Single by Eyedress

from the album Let's Skip to the Wedding
- Released: 12 January 2020
- Recorded: 2019
- Studio: Eyedress's bedroom
- Genre: Indie pop
- Length: 1:26
- Label: Lex
- Songwriter: Idris Vicuña
- Producer: Eyedress

Eyedress singles chronology
| "Jealous" (2019) | "Romantic Lover" (2020) | "Let's Skip to the Wedding" (2020) |

= Romantic Lover =

"Romantic Lover" is a song by Filipino musician Eyedress, first released as a self-directed music video on YouTube 12 January 2020. On 10 July that year it was announced that the song would be released on his next album, Let's Skip to the Wedding (2020). It was the fourth of nine album tracks to be released as singles from Let's Skip to the Wedding.

==Reception==
Reviewing the album Let's Skip to the Wedding, PopMatters described "Romantic Lover" as "near-monotone vocals over sharp, looping synths". AllMusic highlighted "themes of love, devotion, and tenderness" in the lyrics.

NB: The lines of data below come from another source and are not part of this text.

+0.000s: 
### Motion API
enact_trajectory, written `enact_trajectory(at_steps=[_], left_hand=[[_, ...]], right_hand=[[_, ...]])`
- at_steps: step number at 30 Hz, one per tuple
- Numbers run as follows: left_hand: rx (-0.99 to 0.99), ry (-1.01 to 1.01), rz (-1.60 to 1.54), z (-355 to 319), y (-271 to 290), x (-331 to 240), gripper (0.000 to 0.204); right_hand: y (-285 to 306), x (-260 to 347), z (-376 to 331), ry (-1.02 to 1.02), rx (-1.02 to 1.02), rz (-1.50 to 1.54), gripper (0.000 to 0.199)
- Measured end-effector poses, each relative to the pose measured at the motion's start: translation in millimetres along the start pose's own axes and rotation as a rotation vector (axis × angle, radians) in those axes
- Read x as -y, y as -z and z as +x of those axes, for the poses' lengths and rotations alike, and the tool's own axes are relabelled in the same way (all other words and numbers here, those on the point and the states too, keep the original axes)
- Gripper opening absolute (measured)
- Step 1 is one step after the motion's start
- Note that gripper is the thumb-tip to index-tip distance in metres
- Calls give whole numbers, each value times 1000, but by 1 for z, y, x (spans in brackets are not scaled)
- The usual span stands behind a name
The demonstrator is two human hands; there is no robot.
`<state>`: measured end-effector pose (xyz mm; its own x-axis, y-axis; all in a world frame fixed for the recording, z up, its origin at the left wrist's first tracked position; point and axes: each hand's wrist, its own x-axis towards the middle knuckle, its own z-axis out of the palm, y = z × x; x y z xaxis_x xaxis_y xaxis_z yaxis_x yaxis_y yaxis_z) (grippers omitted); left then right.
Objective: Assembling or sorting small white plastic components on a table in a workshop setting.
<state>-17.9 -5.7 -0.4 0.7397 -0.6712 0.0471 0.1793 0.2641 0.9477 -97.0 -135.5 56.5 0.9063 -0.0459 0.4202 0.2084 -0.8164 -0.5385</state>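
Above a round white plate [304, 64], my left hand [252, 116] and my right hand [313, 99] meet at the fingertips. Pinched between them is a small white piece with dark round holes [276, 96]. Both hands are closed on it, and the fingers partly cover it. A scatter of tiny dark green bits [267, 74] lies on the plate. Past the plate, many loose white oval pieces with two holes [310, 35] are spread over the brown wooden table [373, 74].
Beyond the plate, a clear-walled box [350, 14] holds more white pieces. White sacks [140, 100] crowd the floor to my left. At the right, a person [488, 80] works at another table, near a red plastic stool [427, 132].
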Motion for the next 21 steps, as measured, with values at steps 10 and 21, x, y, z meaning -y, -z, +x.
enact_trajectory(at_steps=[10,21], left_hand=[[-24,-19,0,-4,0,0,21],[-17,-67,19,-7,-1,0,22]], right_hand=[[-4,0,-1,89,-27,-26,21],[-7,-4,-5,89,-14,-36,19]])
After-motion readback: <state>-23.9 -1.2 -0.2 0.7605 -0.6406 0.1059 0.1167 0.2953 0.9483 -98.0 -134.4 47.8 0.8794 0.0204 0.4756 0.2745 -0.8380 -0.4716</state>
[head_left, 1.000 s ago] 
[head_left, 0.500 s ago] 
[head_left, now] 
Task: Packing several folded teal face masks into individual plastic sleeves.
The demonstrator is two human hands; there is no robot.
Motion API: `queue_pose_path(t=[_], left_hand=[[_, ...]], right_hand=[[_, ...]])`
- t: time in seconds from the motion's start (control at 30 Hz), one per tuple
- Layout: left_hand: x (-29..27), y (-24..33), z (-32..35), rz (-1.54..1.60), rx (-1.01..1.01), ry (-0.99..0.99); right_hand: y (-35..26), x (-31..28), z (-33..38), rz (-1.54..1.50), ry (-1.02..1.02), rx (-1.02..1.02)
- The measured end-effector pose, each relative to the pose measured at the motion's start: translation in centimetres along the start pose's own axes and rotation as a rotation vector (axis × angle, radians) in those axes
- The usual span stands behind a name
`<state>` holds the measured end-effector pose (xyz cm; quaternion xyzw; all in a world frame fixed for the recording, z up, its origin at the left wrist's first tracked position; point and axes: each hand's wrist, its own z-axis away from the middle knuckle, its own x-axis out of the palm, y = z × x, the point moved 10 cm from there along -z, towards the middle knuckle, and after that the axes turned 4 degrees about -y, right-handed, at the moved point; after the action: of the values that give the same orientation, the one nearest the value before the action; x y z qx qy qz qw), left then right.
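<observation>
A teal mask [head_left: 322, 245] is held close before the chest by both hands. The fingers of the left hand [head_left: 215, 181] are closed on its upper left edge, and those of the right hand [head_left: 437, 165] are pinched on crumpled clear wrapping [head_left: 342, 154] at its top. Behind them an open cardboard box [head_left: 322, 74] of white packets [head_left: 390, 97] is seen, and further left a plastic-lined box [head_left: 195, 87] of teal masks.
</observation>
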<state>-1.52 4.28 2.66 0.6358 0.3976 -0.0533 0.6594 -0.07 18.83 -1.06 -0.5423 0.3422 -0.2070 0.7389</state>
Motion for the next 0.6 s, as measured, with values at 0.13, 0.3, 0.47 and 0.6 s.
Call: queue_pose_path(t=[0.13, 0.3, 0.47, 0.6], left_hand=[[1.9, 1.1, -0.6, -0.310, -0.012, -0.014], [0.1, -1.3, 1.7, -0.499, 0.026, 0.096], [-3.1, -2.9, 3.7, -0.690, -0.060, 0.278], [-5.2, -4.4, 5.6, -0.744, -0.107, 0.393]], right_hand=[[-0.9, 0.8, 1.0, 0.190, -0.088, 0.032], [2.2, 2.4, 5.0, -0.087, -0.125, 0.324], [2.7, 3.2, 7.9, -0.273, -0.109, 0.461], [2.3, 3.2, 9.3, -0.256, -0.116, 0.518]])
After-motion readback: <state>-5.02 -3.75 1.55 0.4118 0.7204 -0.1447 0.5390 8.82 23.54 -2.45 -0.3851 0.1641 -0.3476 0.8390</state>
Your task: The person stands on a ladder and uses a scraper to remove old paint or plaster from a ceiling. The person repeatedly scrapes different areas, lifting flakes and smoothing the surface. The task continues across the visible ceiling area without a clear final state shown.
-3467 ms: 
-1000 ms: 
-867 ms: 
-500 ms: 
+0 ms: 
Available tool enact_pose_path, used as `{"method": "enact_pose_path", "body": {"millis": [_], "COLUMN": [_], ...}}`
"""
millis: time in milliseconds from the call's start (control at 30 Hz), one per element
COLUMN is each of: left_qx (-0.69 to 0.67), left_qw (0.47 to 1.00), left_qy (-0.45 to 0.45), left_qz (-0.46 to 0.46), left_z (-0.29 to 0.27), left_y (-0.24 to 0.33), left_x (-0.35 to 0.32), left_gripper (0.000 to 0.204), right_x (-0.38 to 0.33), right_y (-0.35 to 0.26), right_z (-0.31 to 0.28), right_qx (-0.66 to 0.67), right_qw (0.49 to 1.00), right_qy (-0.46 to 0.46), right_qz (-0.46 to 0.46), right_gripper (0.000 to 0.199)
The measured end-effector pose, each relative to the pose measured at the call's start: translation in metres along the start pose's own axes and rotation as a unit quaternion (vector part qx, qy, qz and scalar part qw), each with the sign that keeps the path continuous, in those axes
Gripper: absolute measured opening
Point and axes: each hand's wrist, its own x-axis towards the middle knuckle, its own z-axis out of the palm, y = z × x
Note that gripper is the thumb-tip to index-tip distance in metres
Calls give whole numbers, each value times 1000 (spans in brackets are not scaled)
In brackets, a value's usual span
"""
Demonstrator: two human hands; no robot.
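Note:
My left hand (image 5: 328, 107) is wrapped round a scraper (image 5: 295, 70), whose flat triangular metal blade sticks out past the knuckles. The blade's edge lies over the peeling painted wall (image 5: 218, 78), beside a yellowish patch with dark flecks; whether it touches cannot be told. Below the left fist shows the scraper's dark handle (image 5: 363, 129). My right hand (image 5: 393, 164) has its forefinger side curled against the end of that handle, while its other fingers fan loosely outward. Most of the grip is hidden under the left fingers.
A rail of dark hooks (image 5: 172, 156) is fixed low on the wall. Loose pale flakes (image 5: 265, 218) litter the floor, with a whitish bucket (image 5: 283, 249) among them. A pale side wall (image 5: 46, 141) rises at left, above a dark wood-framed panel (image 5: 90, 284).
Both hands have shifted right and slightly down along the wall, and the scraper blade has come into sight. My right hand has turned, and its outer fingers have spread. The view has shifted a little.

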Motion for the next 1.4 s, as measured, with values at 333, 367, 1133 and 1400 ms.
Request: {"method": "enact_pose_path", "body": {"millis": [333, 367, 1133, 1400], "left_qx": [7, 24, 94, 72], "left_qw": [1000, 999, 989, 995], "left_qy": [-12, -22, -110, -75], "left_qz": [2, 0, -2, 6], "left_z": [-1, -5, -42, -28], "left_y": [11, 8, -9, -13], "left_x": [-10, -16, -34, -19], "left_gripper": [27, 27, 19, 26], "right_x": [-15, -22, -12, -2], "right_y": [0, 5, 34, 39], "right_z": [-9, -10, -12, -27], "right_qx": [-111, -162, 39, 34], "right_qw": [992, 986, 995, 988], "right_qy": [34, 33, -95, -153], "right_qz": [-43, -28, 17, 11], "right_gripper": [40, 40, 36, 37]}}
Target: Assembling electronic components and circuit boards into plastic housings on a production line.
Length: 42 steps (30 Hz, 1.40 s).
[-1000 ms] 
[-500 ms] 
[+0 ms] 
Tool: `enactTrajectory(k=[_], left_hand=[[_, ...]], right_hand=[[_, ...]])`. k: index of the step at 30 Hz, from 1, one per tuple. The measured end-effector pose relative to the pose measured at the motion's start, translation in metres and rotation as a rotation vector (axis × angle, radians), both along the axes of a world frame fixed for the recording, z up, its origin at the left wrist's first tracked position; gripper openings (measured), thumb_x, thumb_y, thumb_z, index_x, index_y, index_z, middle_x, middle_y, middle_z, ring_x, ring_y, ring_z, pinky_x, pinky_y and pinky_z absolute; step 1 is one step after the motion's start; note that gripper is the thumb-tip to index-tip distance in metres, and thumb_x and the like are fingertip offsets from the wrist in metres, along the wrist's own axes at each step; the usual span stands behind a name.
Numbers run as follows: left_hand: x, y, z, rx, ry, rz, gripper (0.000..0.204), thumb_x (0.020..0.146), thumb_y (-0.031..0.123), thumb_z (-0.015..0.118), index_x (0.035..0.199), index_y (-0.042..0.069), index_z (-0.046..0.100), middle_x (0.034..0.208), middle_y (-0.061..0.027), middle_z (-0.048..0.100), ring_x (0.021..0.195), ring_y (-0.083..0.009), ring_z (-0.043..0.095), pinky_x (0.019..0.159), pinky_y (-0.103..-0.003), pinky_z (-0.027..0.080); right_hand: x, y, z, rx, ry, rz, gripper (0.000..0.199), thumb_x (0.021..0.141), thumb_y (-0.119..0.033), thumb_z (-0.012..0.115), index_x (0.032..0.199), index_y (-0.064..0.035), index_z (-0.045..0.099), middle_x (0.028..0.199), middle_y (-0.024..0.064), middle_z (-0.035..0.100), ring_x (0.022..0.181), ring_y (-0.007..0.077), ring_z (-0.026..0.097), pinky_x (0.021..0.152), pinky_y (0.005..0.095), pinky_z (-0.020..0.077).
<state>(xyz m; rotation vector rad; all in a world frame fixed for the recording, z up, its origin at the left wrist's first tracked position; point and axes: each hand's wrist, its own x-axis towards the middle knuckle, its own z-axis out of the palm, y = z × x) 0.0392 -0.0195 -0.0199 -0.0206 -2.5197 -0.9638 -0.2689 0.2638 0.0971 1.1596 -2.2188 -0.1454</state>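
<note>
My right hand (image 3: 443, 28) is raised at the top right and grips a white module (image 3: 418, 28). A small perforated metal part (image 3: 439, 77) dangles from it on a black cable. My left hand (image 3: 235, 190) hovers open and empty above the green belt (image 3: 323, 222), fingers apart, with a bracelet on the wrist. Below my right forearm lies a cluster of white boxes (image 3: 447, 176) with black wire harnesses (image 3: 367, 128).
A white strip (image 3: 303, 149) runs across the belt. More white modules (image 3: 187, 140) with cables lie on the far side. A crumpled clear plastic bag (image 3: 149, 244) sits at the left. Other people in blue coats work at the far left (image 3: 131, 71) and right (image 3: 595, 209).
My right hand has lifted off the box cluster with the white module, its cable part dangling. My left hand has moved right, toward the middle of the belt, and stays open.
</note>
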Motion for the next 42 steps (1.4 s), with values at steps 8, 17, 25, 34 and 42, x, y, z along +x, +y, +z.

"Romantic Lover" went viral in the USA with Rolling Stone citing the track as one of the fastest-rising songs on American streaming services for the week ending 6 May 2021. It was the second Eyedress single to become a viral hit in 2021 with "Jealous" going viral on TikTok in early 2021. The track was certified platinum by the RIAA on 14 March 2023.

==Charts==

| Chart (2021) | Peak position |
|---|---|
| Lithuania (AGATA) | 100 |
| US Hot Rock & Alternative Songs (Billboard) | 44 |

==Certifications==

| Region | Certification | Certified units/sales |
| Australia (ARIA) | Gold | 35,000^{‡} |
| Canada (Music Canada) | Platinum | 80,000^{‡} |
| Mexico (AMPROFON) | 2× Platinum | 120,000^{‡} |
| New Zealand (RMNZ) | Gold | 15,000^{‡} |
| Poland (ZPAV) | Gold | 25,000^{‡} |
| Switzerland (IFPI Switzerland) | Gold | 10,000^{‡} |
| United Kingdom (BPI) | Silver | 200,000^{‡} |
| United States (RIAA) | 2× Platinum | 2,000,000^{‡} |
^{‡} Sales+streaming figures based on certification alone.